### Required action
In the data below, find every line with the word "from" and copy it.

### Data section
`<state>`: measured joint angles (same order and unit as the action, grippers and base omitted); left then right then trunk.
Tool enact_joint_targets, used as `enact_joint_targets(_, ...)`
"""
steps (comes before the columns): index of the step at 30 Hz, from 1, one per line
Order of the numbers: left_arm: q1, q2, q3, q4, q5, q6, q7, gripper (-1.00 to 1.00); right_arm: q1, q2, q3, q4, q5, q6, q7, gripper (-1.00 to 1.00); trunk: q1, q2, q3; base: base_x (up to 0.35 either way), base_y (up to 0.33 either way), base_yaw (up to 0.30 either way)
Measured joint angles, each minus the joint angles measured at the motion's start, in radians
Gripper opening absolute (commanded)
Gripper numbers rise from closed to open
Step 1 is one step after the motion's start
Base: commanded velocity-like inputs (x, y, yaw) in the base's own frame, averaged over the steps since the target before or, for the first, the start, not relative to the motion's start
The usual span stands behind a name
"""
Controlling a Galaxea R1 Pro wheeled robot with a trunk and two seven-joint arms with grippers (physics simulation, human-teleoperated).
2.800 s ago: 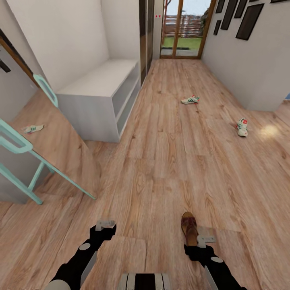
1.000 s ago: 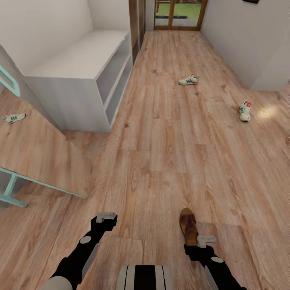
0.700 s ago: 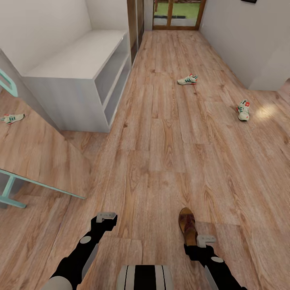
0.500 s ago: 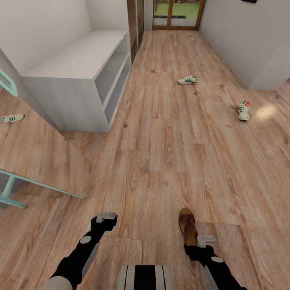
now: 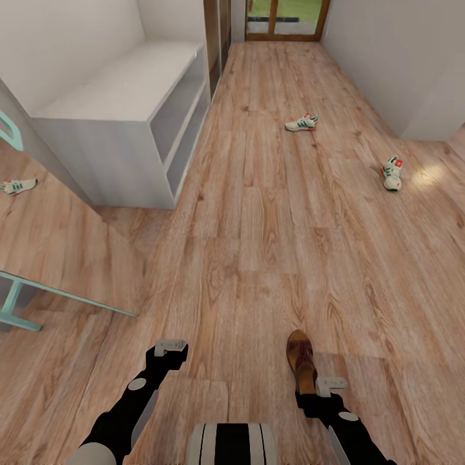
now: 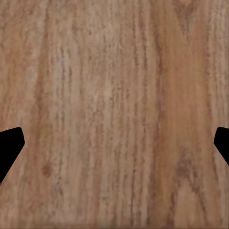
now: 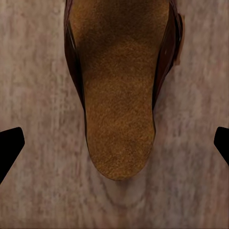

### Answer box
steps (comes before the columns): index of the step at 30 Hz, from 1, one per line
Gripper numbers rise from closed to open

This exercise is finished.